Esta generosidad debe desarrollarse mucho antes del matrimonio a fin de que los primeros meses de éste no se perturben con penosas disputas. En suma, a la humildad de que antes hablábamos, hay que añadir una caridad soberana que va a iniciar, desde el período de las relaciones, el desposeimiento que implica todo amor.

Así aparece, pues, la orientación general que debe darse a las relaciones. Tal orientación tiene en cuenta la naturaleza misma de aquéllas, que no podrían concebirse más que con la perspectiva del matrimonio al que están normalmente ajustadas. Como no se desarrollen en este sentido, las relaciones asiduas son injustificables y peligrosas: corren el riesgo de llevar a situaciones equívocas y a amores descarriados.
Pero para quien las comprende y las vive en el sentido que acabamos de exponer, se presentan como el período muy feliz en que el amor se consolida, se esboza la armonía futura y se prepara la felicidad del mañana. Para unos novios no puede haber escuela más provechosa que ésa que refleja ya desde tan cerca lo que será su vida en común.

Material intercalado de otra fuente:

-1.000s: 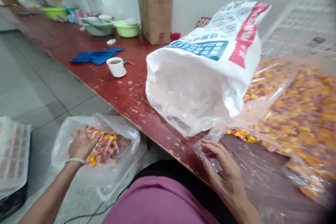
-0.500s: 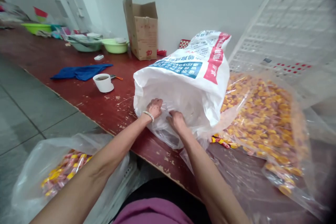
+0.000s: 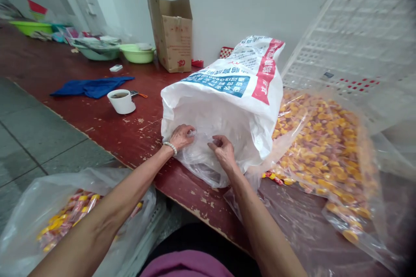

Surgirán sin duda dificultades. Es muy natural. No se aprende de golpe a convivir con otra persona. Es preciso para ello un largo aprendizaje que no terminará hasta pasados varios años de vida conyugal. Pero ya unas relaciones bien llevadas y sanamente orientadas consolidan una pareja y la preparan admirablemente para la unidad en la cual habrá de vivir en lo sucesivo, durante su vida entera. La importancia que tiene el aprovechar inteligentemente esa época es tal, que no se podría nunca exagerar. Unas relaciones serias, llevadas con toda conciencia y con el verdadero sentido del futuro, son un preludio de la felicidad. Cuántos sinsabores evitarán, cuántos fracasos impedirán. Ciertamente, no harán desaparecer todas las dificultades inherentes a la vida conyugal pero las reducirán mucho, tanto en número como en intensidad. Y sobre todo, pondrán en acción lo que podría llamarse el mecanismo de la armonía que consiste en ese juego recíproco por el cual la psicología propia de cada uno se transforma poco a poco para adaptarse al otro. En realidad, el secreto de la felicidad en la vida conyugal depende de ese mecanismo. Cuanto antes funcione, antes se logrará la felicidad. En cambio, cuanto más se retrase, más obstáculos se acumularán, más simas se abrirán y más comprometido estará el amor. Saber tratarse bien, es amarse mucho, y es edificar el mañana en el amor de hoy.


[1] «Nuestras amigas, en efecto, tienen de común con Bonaparte que creen siempre triunfar allí donde todo el mundo ha fracasado», Albert Camus, La chute, Gallimard, París 1956, p. 70.